Data excerpts:
┌──
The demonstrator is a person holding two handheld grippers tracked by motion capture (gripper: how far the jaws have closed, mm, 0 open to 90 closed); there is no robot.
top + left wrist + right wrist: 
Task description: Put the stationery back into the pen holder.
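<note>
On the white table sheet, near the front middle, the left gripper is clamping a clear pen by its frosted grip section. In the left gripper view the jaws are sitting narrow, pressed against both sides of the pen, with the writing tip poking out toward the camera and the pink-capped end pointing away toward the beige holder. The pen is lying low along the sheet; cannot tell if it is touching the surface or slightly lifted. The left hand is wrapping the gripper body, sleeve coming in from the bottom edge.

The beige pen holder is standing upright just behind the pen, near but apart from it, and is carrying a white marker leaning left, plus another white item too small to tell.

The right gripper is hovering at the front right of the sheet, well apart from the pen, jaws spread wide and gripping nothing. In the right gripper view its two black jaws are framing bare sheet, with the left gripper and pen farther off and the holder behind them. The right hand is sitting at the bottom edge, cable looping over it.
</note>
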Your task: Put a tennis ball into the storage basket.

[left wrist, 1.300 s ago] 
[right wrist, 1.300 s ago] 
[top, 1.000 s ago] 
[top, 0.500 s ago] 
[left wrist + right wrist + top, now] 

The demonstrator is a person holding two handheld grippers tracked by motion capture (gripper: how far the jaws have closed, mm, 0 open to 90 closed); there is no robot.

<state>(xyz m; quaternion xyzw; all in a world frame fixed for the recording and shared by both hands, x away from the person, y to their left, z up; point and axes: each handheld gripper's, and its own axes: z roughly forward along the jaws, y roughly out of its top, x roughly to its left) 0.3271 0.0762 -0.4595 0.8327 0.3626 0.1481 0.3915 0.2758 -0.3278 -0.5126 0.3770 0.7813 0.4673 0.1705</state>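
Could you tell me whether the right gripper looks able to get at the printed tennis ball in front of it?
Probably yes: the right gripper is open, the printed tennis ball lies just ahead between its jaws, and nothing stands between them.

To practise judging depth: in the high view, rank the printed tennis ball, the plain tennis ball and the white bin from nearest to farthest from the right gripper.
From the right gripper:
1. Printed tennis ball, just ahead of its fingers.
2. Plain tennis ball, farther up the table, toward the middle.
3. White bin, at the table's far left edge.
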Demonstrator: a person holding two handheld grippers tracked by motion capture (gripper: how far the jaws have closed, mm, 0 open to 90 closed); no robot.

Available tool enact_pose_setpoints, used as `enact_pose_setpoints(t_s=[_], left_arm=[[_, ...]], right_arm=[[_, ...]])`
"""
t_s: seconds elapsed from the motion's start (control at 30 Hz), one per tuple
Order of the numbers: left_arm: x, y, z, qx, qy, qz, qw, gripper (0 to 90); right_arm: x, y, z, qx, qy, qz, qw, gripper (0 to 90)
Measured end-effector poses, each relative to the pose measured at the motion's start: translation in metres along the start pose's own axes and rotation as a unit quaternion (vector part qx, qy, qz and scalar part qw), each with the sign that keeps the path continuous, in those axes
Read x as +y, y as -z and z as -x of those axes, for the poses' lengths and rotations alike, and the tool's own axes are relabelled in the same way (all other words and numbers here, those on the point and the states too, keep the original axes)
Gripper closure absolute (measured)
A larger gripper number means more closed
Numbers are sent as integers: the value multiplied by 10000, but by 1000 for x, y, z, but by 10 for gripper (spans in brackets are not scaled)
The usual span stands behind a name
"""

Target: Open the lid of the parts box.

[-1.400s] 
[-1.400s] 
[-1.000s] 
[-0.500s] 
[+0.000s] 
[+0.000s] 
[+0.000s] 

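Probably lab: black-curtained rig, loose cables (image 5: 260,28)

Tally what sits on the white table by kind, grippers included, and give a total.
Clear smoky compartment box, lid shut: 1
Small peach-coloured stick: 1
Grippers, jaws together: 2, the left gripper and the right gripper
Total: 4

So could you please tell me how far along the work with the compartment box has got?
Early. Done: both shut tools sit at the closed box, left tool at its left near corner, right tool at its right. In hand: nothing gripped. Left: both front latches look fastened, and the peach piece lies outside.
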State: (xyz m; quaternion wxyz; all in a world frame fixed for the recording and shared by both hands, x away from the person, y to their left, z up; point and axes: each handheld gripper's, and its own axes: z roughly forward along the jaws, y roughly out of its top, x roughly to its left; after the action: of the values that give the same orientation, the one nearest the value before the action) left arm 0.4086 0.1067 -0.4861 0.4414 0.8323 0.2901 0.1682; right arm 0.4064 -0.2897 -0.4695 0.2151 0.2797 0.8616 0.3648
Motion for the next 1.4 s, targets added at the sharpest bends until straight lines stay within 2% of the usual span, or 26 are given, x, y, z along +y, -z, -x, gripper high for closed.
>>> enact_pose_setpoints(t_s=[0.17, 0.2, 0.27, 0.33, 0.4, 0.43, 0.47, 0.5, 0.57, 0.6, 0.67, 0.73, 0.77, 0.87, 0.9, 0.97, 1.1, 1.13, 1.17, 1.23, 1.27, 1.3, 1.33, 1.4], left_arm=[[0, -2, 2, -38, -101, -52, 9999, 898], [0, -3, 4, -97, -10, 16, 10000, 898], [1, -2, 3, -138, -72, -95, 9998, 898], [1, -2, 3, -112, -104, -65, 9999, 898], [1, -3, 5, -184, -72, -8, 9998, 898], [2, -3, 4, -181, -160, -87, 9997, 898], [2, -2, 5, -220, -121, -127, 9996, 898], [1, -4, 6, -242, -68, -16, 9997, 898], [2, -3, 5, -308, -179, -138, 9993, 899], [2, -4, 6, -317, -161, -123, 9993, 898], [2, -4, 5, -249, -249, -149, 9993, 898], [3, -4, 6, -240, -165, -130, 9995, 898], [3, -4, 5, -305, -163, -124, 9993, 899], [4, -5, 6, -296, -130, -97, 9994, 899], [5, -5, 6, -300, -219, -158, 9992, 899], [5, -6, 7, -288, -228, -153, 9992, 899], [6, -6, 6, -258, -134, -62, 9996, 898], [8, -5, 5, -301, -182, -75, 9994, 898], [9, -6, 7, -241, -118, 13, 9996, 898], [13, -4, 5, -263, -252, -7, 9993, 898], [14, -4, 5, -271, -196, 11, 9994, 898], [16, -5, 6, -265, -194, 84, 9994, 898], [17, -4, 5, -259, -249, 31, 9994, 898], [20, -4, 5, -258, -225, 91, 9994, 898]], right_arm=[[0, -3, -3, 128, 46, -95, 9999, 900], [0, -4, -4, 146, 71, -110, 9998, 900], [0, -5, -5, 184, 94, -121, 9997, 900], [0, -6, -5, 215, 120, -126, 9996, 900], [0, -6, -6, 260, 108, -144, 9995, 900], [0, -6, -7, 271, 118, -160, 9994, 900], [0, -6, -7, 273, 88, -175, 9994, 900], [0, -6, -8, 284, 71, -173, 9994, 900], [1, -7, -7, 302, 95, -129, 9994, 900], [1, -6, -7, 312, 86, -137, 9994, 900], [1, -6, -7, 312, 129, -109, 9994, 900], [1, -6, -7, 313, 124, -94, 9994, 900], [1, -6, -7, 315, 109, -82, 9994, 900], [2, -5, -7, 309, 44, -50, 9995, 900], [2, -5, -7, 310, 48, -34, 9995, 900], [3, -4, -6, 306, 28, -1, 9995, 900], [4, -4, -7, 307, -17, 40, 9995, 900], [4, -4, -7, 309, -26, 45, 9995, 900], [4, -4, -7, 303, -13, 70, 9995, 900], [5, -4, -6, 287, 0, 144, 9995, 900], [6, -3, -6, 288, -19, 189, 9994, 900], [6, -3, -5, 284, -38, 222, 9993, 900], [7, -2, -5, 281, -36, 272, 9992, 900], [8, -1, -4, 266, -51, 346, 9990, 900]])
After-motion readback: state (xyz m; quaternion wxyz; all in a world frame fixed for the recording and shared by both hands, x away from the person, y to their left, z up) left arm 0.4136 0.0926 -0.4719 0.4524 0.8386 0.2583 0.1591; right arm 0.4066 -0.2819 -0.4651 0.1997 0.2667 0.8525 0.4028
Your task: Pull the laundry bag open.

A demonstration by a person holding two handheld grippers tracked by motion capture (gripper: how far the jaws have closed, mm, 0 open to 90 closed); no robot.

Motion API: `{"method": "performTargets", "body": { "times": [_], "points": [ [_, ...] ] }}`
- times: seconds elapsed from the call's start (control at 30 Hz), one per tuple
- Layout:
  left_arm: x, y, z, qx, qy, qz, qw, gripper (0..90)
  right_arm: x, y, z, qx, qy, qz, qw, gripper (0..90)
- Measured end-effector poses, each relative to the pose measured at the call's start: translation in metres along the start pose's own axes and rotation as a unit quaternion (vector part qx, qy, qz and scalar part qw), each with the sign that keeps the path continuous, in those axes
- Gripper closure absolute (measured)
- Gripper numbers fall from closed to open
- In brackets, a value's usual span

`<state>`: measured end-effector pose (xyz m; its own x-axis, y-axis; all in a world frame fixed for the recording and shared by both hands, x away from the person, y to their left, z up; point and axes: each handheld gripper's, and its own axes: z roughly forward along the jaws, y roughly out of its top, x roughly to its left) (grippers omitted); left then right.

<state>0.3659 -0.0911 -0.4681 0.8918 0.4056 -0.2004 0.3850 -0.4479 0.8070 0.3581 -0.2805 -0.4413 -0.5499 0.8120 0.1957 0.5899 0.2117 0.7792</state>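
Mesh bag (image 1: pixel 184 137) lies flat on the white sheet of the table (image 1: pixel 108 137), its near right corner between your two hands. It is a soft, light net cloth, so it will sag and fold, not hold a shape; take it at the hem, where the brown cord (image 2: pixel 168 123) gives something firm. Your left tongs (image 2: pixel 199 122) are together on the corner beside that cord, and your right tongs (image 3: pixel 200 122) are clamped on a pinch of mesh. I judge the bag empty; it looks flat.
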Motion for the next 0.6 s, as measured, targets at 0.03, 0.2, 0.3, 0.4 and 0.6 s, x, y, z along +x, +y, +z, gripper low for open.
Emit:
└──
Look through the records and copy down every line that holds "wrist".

top + left wrist + right wrist: 
[left wrist, 1.300 s ago] 
[right wrist, 1.300 s ago] 
[left wrist + right wrist + top, now] 

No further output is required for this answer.